We'll start here. We will be building the flow of an ecommerce app. Let's list the screens we'll be building the wireframe for:

  • Splash screen: Will have a carousel showcasing features and then takes the user to the app homepage.

  • Home page: Where the user lands by default (the Splash screen is shown only once). It will have carousels to show products, and some marketing banners.

  • Product Details screen: Contains a few images of the product along with product information and an Add to Cart button

  • Cart screen: A summary of the items in the cart.

I'll leave the Checkout and Thank You screens for you to complete yourself if you want, as we will have covered all of the objectives of this course in the four screens above.

As for the final product, we'll be building off the image below, for theme, but the elements will be more from an ecommerce app perspective.

ecommerce

Elements and widgets#

Next, we will try to break down the entire development process into elements and widgets and list all those that we will require to build these views.
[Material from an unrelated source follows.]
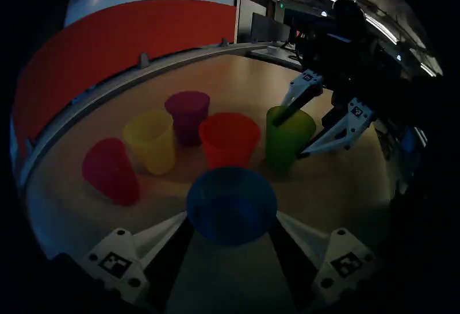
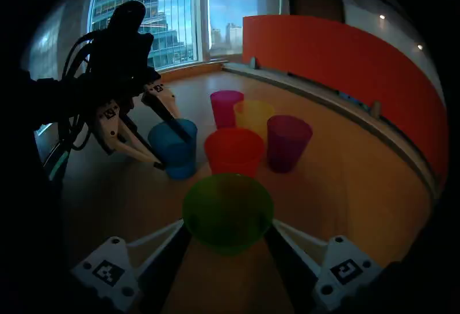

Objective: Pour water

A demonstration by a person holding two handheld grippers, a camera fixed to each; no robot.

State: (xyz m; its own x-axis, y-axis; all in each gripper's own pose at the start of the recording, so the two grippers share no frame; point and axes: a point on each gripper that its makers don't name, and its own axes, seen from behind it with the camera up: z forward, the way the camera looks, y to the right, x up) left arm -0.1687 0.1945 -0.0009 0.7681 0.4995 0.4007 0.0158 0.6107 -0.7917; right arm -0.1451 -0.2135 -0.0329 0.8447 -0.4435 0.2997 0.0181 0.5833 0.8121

  • Work through the wireframe of every screen

  • List the widgets that need to be built for rendering the screens. The components should be reusable and no other widget should be performing the same functionality.

  • Check if any of the widgets have a similar functionality, and try to combine them.

  • List all the elements you'll need to build, down to textboxes, titles and inputs.

This process will help streamline the entire development process. You may end up with a list like this for the ecommerce app:

  • Widgets: Banner Carousel, Product Carousel, Swiper, Category Icons widget, Header, etc.

  • Elements: ButtonPrimary, ButtonSecondary, CustomText, CustomTextBold, CustomCheckbox, CustomRadioButton, etc.

Looking at this list, we might decide that we could build a carousel component and then make it work like a banner carousel by passing banners as children, and as a category scroller by passing an array of category icons. If we do this exercise of defining every component for the entire app before we start to build it, it is going to help improve our design and allow us to plan a lot better.

The process can also help iron out design inconsistencies (or help bring consistency) as we will be defining all the elements, down to the most basic ones. If, for example, we were to end up with more than four of five different types of primary buttons to define, that may be an indicator that there needs to be a review of the design from a user experience perspective.

Outcome#

By following the above process of storyboarding, we should have a thorough understanding of the flow of the app, the screens we need to build, the components that will be required to add to these views, the low-level element blocks that need to be written first, and a good sense of the design system. We will also have an idea of how the layout of views will look from a technical standpoint: do we need a common header, what routes will we need to declare, and so on.

To summarize, we now have a wireframed plan in place that should give us a lot of confidence. Going forward we will be tackling these widgets and elements individually to build the app.